▸ WHAT YOU WILL DO:
Go through the listing below and repeat it exactly, omitting each picture.

▸ DATA PROVIDED:
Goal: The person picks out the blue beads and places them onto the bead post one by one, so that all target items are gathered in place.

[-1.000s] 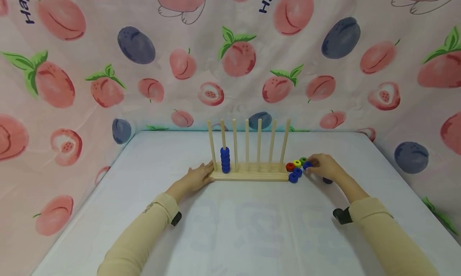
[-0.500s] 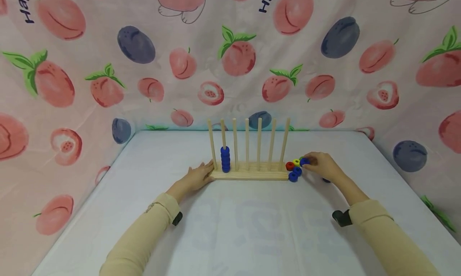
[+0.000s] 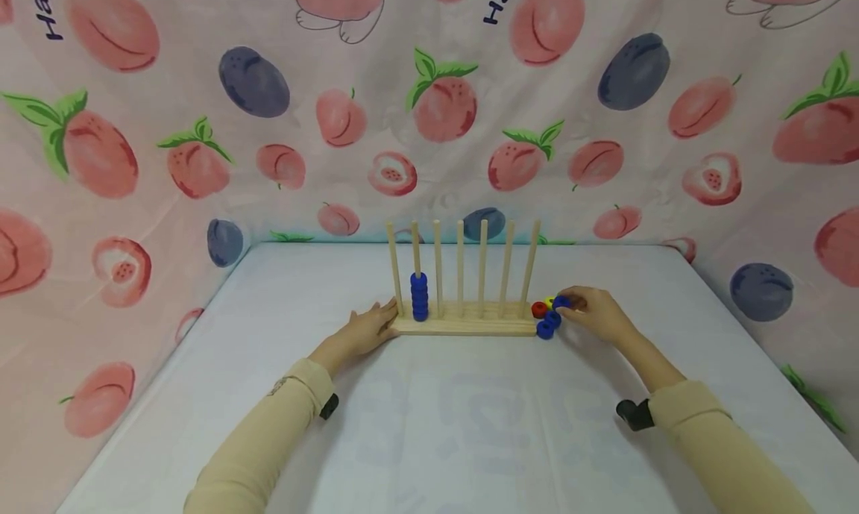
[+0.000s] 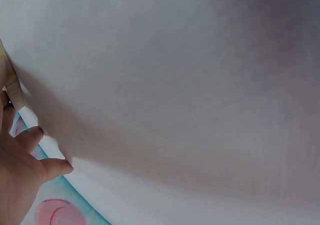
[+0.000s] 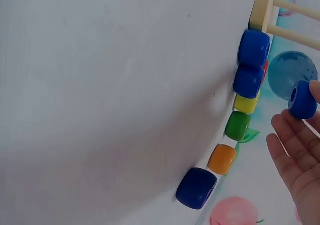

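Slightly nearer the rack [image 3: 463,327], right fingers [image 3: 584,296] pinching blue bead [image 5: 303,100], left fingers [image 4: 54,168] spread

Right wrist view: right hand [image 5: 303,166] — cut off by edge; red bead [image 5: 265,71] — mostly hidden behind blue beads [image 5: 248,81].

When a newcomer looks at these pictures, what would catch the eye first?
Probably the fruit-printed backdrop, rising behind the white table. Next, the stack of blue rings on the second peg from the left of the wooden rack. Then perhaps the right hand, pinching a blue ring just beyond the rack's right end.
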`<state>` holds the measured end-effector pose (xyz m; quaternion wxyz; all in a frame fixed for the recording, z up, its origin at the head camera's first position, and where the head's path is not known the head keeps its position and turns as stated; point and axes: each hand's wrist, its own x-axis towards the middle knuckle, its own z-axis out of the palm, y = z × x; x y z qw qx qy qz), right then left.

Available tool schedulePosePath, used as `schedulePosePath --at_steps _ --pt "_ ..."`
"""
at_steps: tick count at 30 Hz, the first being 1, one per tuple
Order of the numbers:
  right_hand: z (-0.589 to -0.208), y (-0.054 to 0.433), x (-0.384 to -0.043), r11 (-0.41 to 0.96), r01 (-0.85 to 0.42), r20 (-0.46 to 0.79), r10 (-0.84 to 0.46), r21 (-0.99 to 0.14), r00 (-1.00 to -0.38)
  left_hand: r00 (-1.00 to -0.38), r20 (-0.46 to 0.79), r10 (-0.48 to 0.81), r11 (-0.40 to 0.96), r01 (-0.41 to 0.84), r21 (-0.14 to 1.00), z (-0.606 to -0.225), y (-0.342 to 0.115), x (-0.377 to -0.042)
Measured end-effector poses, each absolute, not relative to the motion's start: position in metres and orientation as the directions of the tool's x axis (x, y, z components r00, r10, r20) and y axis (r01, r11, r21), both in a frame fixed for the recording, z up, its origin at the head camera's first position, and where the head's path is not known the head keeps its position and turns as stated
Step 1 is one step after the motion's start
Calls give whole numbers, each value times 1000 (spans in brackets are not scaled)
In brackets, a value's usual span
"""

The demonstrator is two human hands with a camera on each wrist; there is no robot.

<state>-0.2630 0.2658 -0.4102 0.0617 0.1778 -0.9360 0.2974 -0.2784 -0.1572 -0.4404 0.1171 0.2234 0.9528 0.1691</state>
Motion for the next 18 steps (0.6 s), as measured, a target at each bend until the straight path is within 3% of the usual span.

▸ RESPONSE TO THE EXERCISE:
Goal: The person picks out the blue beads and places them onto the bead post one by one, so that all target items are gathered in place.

[-1.000s] 
[-0.500s] 
[+0.000s] 
[+0.000s] 
[+0.000s] 

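Slightly nearer the rack [image 3: 463,327], right fingers [image 3: 584,296] pinching blue bead [image 5: 303,100], left fingers [image 4: 54,168] spread

Right wrist view: right hand [image 5: 303,166] — cut off by edge; red bead [image 5: 265,71] — mostly hidden behind blue beads [image 5: 248,81].

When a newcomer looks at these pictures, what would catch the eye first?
Probably the fruit-printed backdrop, rising behind the white table. Next, the stack of blue rings on the second peg from the left of the wooden rack. Then perhaps the right hand, pinching a blue ring just beyond the rack's right end.
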`<state>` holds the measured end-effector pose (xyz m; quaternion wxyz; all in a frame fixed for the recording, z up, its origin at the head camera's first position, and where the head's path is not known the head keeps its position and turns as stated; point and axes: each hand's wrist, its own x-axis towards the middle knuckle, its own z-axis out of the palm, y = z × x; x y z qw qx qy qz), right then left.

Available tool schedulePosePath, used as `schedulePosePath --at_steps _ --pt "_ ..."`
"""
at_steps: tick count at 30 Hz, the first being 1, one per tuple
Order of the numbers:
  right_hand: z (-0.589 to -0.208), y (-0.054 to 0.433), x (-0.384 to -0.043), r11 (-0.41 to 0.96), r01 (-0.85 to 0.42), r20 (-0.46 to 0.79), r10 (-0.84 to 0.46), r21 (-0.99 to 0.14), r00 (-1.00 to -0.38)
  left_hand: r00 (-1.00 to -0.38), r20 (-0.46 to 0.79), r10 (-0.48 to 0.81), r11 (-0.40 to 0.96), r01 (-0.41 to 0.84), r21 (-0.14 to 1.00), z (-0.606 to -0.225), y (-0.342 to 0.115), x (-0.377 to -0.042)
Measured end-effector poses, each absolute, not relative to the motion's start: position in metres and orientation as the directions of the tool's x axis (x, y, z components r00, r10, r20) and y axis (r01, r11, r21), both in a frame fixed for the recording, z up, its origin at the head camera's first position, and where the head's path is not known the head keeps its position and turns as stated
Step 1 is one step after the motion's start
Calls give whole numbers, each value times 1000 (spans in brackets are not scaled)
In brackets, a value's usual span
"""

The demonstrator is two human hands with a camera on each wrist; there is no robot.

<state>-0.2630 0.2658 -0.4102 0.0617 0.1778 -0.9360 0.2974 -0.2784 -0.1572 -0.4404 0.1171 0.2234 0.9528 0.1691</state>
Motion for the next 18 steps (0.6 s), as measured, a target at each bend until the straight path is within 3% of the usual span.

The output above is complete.